“Asesinato en el Orient Express” (2017)

 “Asesinato en el Orient Express” de Kenneth Branagh va cambiando de género juguetonamente tras incursiones en un cine comercial en el que no han cuajado demasiado bien sus raíces clásicas . Pero en este proceso de conversión en director de alto presupuesto y temáticas dispares ha demostrado, una pericia y capacidad de adaptación muy notables.



Con 'Asesinato en el Orient Express', Branagh parece haberse planteado este amable guiño al cine clásico (clásico pero no rancio: ha sido número 1 en España con 2.2 millones de euros recaudados en su fin de semana de estreno) con su efectividad habitual, cuidando las formas hasta el extremo, pero sin excentricidades que espanten al espectador medio. Con un plantel de actores que solo se pueden permitir unos pocos directores con una posición en la industria tan envidiable como la suya. Y como guinda, él mismo como maestro de ceremonias.


La primera de esas mutaciones es el propio papel de Hercule Poirot. Tanto en la novela original como en la famosa adaptación de 1974 dirigida por Sydney lumet y con Albert Finney como maestro detective, el investigador era el puente para contar diversas historias que culminaran en un crimen que afectaba a todos los presentes. En esta ocasión, Branagh no solo se reserva ese papel, sino que lo convierte en indiscutible protagonista.


Lo hace desde el prólogo en Jerusalén, donde moderniza al personaje con humor indiscutiblemente contemporáneo en un mini-caso que bebe de las encarnaciones previas del personaje, pero también de dos Sherlock Holmes actuales y popularísimos. El de Robert Downey Jr., del que coge parte de su arrogancia y su demoledora superioridad intelectual; y el de Benedict Cumberbatch, del que agarra sus excéntricas manías: si el de la BBC planteaba una versión caricaturizada del Síndrome de Asperger, este Poirot tiene tics obsesivo-compulsivos.


El objetivo está claro: crear franquicia y revitalizar al personaje, algo que con una ya anunciada 'Muerte en el Nilo' parece garantizado.


Poirot acapara aquí toda la atención, y lo hace desde el humor (esa funda bigotuda) y la inyección de sus propios traumas a superar.


El segundo y más importante es algo más complicado de entender sin haber visto la película. Baste decir que, desde la adaptación de Lumet al propio original de Christie, 'Orient Express' no es un whodunit al uso. A menudo se ha entendido como una reflexión sobre el género, y desde luego como un punto y aparte en el mismo.
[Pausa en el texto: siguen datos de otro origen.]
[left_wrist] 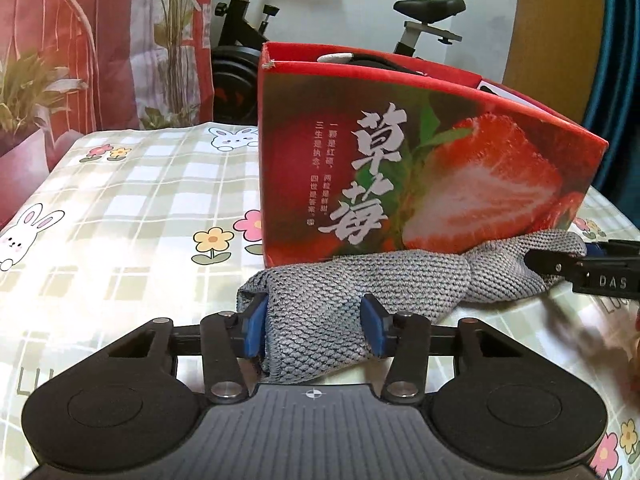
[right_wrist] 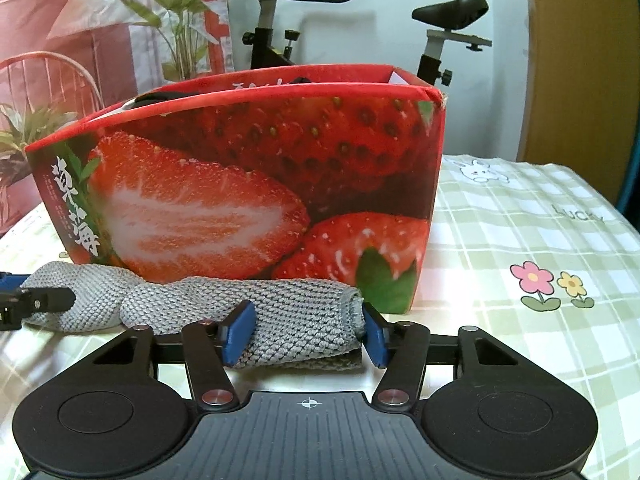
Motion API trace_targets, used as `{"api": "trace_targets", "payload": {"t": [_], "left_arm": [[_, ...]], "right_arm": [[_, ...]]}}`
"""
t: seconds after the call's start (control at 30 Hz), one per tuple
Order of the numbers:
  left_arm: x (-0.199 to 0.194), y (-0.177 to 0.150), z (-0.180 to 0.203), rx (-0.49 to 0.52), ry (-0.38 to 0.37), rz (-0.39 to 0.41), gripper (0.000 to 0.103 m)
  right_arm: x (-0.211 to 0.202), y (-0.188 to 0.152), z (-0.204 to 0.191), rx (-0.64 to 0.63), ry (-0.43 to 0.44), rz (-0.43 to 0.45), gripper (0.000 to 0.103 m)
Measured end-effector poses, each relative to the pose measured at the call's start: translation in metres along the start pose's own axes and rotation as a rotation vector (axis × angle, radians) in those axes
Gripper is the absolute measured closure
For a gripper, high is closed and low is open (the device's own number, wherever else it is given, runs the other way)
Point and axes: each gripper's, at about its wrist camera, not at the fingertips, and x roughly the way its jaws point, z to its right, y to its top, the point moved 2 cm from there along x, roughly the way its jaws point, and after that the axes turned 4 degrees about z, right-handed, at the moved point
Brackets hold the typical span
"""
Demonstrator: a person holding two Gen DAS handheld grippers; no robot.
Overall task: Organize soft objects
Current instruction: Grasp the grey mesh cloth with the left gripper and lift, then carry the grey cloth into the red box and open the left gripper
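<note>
two grabbers, one soft grey cloth

while the grey cloth (left_wrist: pixel 340 300) lies rolled up on the counter (left_wrist: pixel 120 208), just in front of the strawberry box (left_wrist: pixel 400 160), both grabbers sit at its ends. the left gripper (left_wrist: pixel 314 326) has its blue fingers (left_wrist: pixel 254 330) half open, pressing one end of the roll. the right gripper (right_wrist: pixel 306 332) does the same at the other end. no earlier picture shows them moving. to do this well, i think both should squeeze just enough, lift together, keep the cloth level, and go up over the box rim.
</note>
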Motion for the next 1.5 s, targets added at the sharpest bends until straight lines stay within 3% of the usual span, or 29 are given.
{"api": "trace_targets", "payload": {"t": [0.6,0.73,0.8,0.93,0.97,1.5], "left_arm": [[-0.007,-0.007,-0.005,-0.014,-0.02,0.031,0.052],[-0.007,-0.008,-0.003,-0.008,-0.013,0.036,0.053],[-0.007,-0.008,-0.003,-0.01,-0.016,0.039,0.058],[-0.009,-0.008,-0.002,-0.011,-0.049,0.035,0.082],[-0.01,-0.007,-0.001,-0.008,-0.055,0.034,0.084],[-0.039,0.004,0.004,0.001,-0.044,0.113,0.088]], "right_arm": [[-0.003,-0.001,0.005,-0.001,0.026,0.002,0.055],[-0.005,-0.002,0.004,0.0,0.043,0.008,0.064],[-0.006,-0.002,0.002,-0.009,0.051,0.013,0.068],[-0.009,-0.004,-0.003,-0.037,0.066,0.023,0.075],[-0.01,-0.004,-0.004,-0.039,0.069,0.026,0.077],[-0.047,0.005,-0.014,-0.066,0.14,0.144,0.082]]}}
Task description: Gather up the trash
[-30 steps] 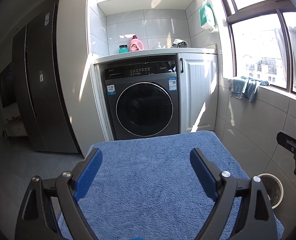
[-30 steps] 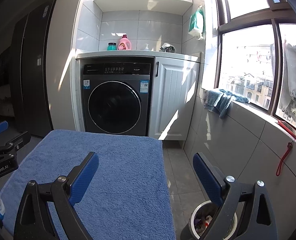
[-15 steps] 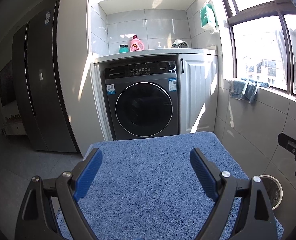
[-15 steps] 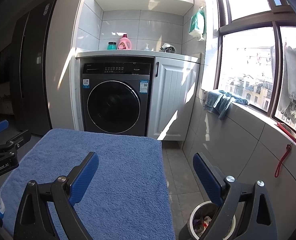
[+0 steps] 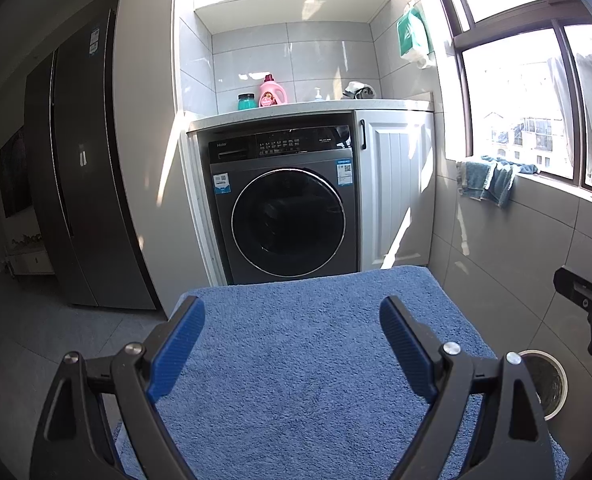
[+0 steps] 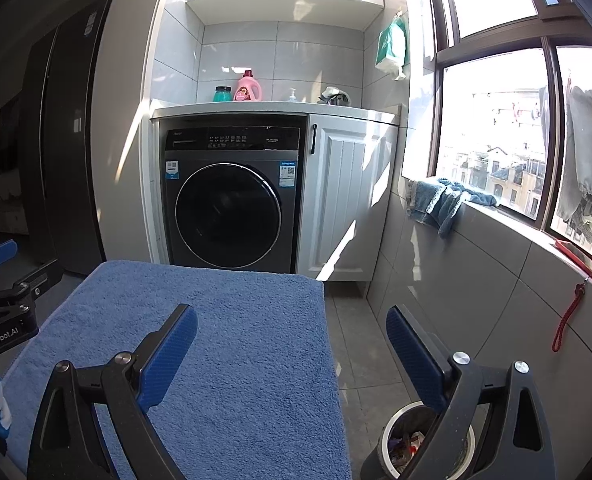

En esta conclusión, que abraza la solemnidad sorteando la autoparodia, Branagh muestra sus cartas y demuestra por qué sigue siendo un autor respetado y todoterreno: es capaz de agarrar una novela de los años treinta, versionada decenas de veces, y volver a tomársela en serio. Hace falta una fe en el material muy notable, y el director la demuestra.


Y para ello, la envuelve en su clásica suntuosidad visual, aquí con una cámara que parece incapaz de verse encerrada en los estrechos compartimentos del Orient Express: planos imposibles sobrevolando techos y atravesando paredes, travellings exteriores, cenitales, exquisitos flashbacks... y un plantel de actores que van desde lo comedido y adecuado a lo sencillamente único -como Michelle Pfeiffer, en uno de sus mejores interpretaciones en años-.


Branagh no ha revolucionado las adaptaciones de Agatha Christie (ni parece que lo vaya a hacer a corto plazo: de todas las opciones posibles para continuar ordeñando la vaca, 'Muerte en el Nilo' es quizás la más conservadora), pero sí que ha revitalizado una propuesta que, sin el buen gusto del director, apestaría a alcanfor.